Western Cape ANC dissolves Cape Town leadership
26 June 2017
Cape Town - The Western Cape ANC's provincial executive committee has resolved to disband the party's Cape Town metro leadership.
The African National Congress in the province held a policy discussion sitting for most of Saturday before it was disrupted at 22:30 by branch members from the Cape Town metro, provincial secretary Faiez Jacobs told the media on Monday.
The meeting was being held ahead of the ANC national policy conference that gets underway on Friday, June 30 in Johannesburg.
Acting chair of the meeting Maurencia Gillion and Jacobs both communicated before 00:00 that the sitting would reconvene to drive through the remaining agenda items.
Police had to be called in to end the disruption, and the sitting only reconvened at 02:00, with 23 of 35 PEC members still present.
Other leaders unhappy with the PEC's resolutions had left of their own accord, but the meeting "was still quorate", Jacobs said.
The remaining PEC members agreed by majority that the Cape Town metro leadership should be dissolved, and it was a decision "not taken lightly", he said.
The PEC had for some time experienced resistance from the metro's leadership, who did not "want to accept the authority of the PEC", he said.
They had also experienced the worst electoral defeat in the city, and their data showed that the Cape Town leadership had put in the "least effort" to canvass voters in the metro.

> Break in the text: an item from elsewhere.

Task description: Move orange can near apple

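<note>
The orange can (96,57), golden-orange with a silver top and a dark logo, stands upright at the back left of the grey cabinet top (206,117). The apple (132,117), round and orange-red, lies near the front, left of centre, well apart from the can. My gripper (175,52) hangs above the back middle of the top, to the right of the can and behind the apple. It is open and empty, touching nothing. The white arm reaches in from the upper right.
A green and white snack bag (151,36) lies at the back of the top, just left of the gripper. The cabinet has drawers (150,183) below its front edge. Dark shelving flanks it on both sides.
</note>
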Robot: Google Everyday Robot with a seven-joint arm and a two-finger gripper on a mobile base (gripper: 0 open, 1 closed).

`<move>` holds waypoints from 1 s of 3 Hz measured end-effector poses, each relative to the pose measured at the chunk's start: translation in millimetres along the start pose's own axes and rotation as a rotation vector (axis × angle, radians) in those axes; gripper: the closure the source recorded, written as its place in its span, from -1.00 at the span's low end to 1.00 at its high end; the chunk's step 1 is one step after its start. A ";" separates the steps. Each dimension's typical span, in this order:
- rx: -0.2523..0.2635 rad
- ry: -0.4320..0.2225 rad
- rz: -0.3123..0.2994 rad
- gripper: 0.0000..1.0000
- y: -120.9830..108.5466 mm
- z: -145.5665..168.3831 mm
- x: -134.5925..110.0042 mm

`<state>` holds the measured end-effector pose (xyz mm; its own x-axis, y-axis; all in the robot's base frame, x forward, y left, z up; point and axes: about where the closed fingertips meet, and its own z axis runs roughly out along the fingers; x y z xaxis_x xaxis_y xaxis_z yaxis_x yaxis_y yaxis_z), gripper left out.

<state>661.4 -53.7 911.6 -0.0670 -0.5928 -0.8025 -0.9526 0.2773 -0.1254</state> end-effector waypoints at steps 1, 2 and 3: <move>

The blatant attempts to divide the organisation had left the province "no choice but to disband the Dullah Omar (Cape Town) regional executive committee", the PEC resolved.
The leaders would remain in their positions as councillors in the municipality. A task team of 25 ANC members would be put in place to lead the party in Cape Town until a regional executive congress was held within six months.
Province hits back
The PEC also slammed those individual leaders who had left and then held their own impromptu press conference on Sunday that undermined elected structures.
Some leaders of five of the province's six regions claimed on Sunday that the PEC was not following procedure, and making unilateral decisions in the early hours of the morning without consulting them.
They accused the PEC of wanting to send their preferred delegates to the ANC's policy conference on Friday, and they had been unfairly labelled the "Nkosazana Dlamini-Zuma faction".
Jacobs on Monday said the regional leaders, supported by a minority of provincial leaders, were deliberately trying to disrupt the renewal of the party in the province.
"It has now become custom in the province that when the minority fail in a PEC-meeting to convince the majority of their opinion, that such disagreement and dissent is expressed publicly to create an aura of chaos and instability.
"Worse is that his minority, a group of individuals, exploit relations with individual leaders in other regions and structures to further divide those regions," Jacobs said.
He stressed while there is nothing wrong with leaders disagreeing on policy, leadership or societal issues, it must be done through the proper channels.
The leaders were there only as individuals, and undermining the PEC's authority was "gross misbehaviour", Jacobs insisted.
They were deciding on disciplinary measures for those who had violated the party's policy.
Jacobs said that they had written to both the Cape Town metro leadership and the ANC's national executive committee explaining the PEC's resolutions.
They would wait for the NEC to instruct the province further, but were very confident that the party's constitution was on their side.
The PEC's resolutions and stances on policy would be represented at the national policy conference this week. It is largely seen as an occasion to gauge support for the ANC presidential candidates ahead of the December elective conference.
Provincial spokesperson Lionel Adendorf added that it was not uncommon for the PEC to sit until 05:00. They had an agenda to get through before the national policy conference in Johannesburg on Friday.
Jacobs finished by saying that they were determined to restore faith and good governance in the Western Cape ANC, and would not be deterred by rogue factions.
"It's no secret that the ANC, for a long time, has been inwardly focused, and been fighting with each other around resources, and not focused around helping people.
"Our leaders must become servant leaders and must be held accountable, and held to the best examples."
The Cape Times reported on Sunday that the rogue leaders had convened their own secret meeting at the Townhouse Hotel just down the road in Cape Town, paid for by the police ministry. Deputy Police Minister Bongani Mkongi's chief of staff Jabu Mfusi was party of the faction.
The Democratic Alliance on Monday said Police Minister Fikile Mbalula must recoup every cent from Mkongi for the hotel accommodation.